“She didn’t seem at all shy to me,” I interjected. “Quite the opposite.”
“I was just getting to that. In junior high, she started to change. Yes, she was still meticulous, but she started to have a little more spirit. We ended up fighting a lot then and spent less time together—typical preteen girl stuff. We didn’t really become friends again until our senior year in high school. She still would get on my nerves sometimes; she could be really stubborn. And although I don’t like speaking ill of the dead, she was nosy too.”
“Was Armi a gossip?”
“She wasn’t a busybody at all,” Minna said quickly, as if fearing that Sari would interrupt. “She did always want to know about people and what made them tick, but she never talked behind their backs.”
“Armi definitely knew how to get people to talk. She knew everything there was to know about me,” Sari said.
I didn’t doubt that one bit. Sari struck me as the sort of person whose favorite hobby was talking about herself.
“Armi may have been a little tactless to be a nurse. She was a little too direct. She didn’t dress things up,” Minna explained. “That was why she did better working in an outpatient clinic like she did, where you only ever deal with one patient for a little while. She could never understand how I worked in a hospice surrounded by people who were all going to die. Armi wanted to heal people. That was why she had such a hard time with Mallu’s situation, that she couldn’t have children no matter how much she and her husband tried. Armi spent a lot of time studying medical journals and talking with Dr. Hellström about how to help her sister.”
“Did she talk to you about Mallu’s accident?”
“Several times,” Minna replied. “Armi blamed the driver of that car that almost hit Mallu for causing her miscarriage. In fact, she even mentioned it to me the last time we met. She said something strange like, ‘If only I could make it up to Mallu.’” Minna’s brow wrinkled. “She really did say ‘make it up.’ But the accident wasn’t her fault.”
A chill went through me as I recalled Mallu’s husband’s thinking that he saw Armi behind the wheel of the car that nearly ran them down. What if one of them really believed Armi was responsible for the loss of their baby?
“There is no way Kimmo killed Armi. Armi liked helping people, but she knew how to set her feelings aside when she needed to. If she had known something dangerous about someone, she would have gone straight to the police,” Sari said, still speaking too loudly.
More chills. Was Armi’s death my fault? Armi wanted to tell me something that someone else didn’t want me to know. Was it about the hit-and-run driver or Sanna’s murderer? Had that person been among us at the Hänninens’ party? I thought back to that pleasant late-spring evening, trying to figure out which of the partygoers could be a wolf in sheep’s clothing.

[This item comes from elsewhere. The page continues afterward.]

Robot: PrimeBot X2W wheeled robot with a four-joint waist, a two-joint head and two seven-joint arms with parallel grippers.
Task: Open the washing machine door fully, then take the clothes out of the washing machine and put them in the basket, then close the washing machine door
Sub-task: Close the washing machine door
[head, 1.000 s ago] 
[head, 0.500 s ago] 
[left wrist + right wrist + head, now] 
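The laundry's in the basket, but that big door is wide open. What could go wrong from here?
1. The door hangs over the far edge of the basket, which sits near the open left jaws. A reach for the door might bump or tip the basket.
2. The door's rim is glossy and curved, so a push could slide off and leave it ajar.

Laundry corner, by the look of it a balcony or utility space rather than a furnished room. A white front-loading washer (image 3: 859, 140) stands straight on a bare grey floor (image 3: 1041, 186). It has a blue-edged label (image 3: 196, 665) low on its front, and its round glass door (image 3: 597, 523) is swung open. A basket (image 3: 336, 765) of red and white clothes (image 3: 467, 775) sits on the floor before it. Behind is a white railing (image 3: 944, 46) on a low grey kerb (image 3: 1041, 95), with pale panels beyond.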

“Well, if we’re going to think about other possible suspects for the murder, then I guess I should ask about your alibis too,” I said, trying to sound playful. “Where were each of you between one and two last Saturday afternoon?”
“At work,” Minna said quietly.
“Between one and two? I guess I was in Tapiola shopping,” Sari said angrily. “Is that a good enough alibi for you? I saw at least a dozen people I know, including Mallu. I guess I could have slipped away to strangle Armi at some point, but why would I have?”

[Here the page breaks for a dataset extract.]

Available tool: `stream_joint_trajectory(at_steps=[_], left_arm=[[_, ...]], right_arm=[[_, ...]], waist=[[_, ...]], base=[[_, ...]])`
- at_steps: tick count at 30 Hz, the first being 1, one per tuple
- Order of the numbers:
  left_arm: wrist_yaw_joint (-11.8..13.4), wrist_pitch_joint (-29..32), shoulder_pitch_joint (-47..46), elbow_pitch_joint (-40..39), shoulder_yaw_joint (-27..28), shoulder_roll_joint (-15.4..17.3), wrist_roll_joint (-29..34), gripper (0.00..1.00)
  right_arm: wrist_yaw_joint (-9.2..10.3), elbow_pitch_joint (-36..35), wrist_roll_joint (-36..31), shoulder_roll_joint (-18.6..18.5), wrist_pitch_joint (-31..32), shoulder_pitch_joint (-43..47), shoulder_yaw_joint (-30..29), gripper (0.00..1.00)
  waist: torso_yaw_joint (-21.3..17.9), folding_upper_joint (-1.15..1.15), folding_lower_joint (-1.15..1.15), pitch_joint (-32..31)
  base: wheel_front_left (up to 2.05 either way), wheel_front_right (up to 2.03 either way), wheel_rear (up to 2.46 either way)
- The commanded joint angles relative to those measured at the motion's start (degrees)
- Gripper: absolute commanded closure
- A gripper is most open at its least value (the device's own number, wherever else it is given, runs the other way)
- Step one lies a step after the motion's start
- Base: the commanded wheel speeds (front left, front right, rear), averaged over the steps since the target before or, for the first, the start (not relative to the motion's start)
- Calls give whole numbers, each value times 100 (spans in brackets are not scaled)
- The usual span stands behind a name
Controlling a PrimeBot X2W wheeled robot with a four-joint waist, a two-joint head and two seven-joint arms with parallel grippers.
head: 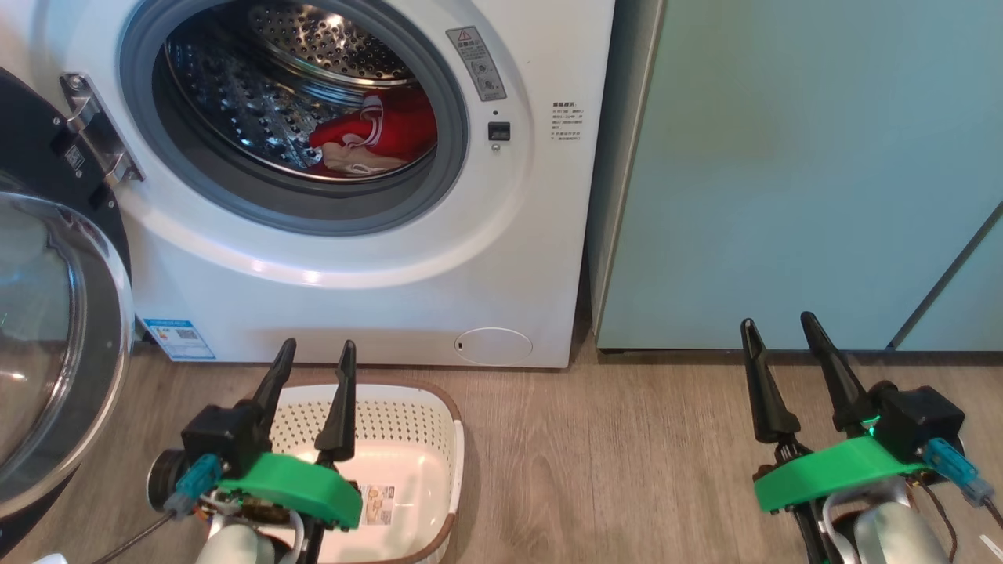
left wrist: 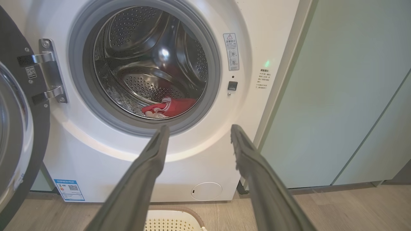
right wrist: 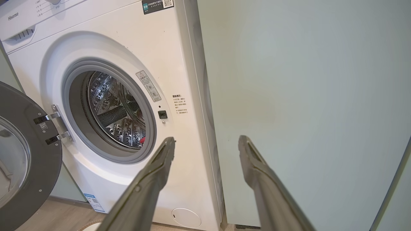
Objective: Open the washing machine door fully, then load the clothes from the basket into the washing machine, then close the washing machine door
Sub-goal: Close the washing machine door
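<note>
door [head: 55, 313]: swung wide open at the far left. Its black rim and bulging glass bowl face out into the room.
hinge [head: 95, 129]: a metal bracket on the left edge of the round opening, carrying the door.
blue sticker [head: 179, 338]: on the machine's lower left corner, just above the floor.
left gripper [head: 317, 345]: at the lower left of the head view. Its two dark fingers are spread apart and grip nothing. They point toward the machine's front, with the tips below the opening.
basket [head: 411, 419]: stands on the floor right in front of the machine, under and just right of the left gripper. The perforated wall, brown rim and white base with a label sticker show.
washing machine [head: 376, 305]: white front loader, its opening uncovered and ringed by a grey seal.
drum [head: 258, 94]: shiny perforated steel, seen through the opening.
clothes [head: 380, 129]: a red bundle with white parts lying inside the drum, low and toward its right side, behind the seal.
round cap [head: 494, 345]: white, low on the machine's front, to the right.
floor [head: 603, 454]: grey-brown wood planks.
cabinets [head: 783, 172]: pale teal fronts standing close against the machine's right side.
right gripper [head: 777, 319]: at the lower right, well apart from the basket and in front of the cabinets. Its fingers are spread and grip nothing.
</note>
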State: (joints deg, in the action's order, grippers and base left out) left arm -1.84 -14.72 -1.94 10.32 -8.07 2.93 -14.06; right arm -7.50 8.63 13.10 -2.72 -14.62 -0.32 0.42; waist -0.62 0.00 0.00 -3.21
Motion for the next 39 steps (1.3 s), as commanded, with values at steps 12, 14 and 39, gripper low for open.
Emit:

“Was Mallu in Tapiola?” I remembered her claiming she was home the whole morning.
“Yeah, I saw her at the outdoor market looking at wild mushrooms. I remember because she said she couldn’t afford them living on unemployment.”
“What time did this happen?”
“I couldn’t say exactly. Maybe around one thirty.”

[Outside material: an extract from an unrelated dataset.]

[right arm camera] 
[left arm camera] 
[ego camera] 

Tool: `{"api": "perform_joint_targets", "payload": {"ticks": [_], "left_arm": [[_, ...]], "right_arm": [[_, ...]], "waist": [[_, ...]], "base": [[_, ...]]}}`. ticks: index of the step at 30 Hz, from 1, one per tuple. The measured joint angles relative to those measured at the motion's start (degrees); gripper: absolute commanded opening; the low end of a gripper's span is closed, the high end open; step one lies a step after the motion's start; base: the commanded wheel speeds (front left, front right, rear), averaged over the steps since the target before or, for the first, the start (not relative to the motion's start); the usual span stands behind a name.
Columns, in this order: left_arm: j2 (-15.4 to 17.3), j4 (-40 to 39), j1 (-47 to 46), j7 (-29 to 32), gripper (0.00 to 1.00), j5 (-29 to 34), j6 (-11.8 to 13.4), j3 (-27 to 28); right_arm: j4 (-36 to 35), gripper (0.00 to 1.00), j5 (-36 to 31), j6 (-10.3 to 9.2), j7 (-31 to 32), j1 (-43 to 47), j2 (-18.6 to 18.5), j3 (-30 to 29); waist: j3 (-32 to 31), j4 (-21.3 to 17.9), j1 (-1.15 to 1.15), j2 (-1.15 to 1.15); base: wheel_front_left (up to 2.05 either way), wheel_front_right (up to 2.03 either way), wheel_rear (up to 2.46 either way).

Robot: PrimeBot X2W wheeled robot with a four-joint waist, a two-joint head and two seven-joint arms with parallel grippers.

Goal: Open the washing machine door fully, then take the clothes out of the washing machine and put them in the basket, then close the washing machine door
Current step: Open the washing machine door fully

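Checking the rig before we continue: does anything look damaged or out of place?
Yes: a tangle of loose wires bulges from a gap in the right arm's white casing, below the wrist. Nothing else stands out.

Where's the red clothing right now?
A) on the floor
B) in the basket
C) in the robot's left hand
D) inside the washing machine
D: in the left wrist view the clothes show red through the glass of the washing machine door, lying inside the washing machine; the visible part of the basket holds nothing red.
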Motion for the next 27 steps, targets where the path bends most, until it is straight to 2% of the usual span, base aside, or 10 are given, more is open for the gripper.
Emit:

Mallu in Tapiola at one thirty looking at mushrooms? Would a person who had just murdered her little sister then calmly go off to do her grocery shopping? Who knew? I was starting to feel as though I couldn’t be sure of anything anymore.
When we parted, I made Sari promise to contact the police with her side of the story. It was already nine o’clock at night—too late to go see Mallu again. The thought of returning home terrified me, though; I knew I had treated Antti unfairly, but I wasn’t in the mood to apologize quite yet.
The house was quiet, with no sign of Antti even in his office. Two flashes drew me to the answering machine. The first message was a direct recording from Antti, not a phone call: “Hi. I’m going for a walk.”
The second message was from Annamari Hänninen, her hysterical voice asking me to call back no matter what the hour. She wanted to talk about Kimmo. After considering for a moment whether I was really still up to calling her back today, I realized this would give me an opportunity to ask some questions I had about Sanna.
At first, Annamari seemed as though she wasn’t going to answer. Seven rings later, however, she picked up and whispered a frightened hello.
“Maria! Could you come over here right now? We have to talk. I know it’s late, but this is important.”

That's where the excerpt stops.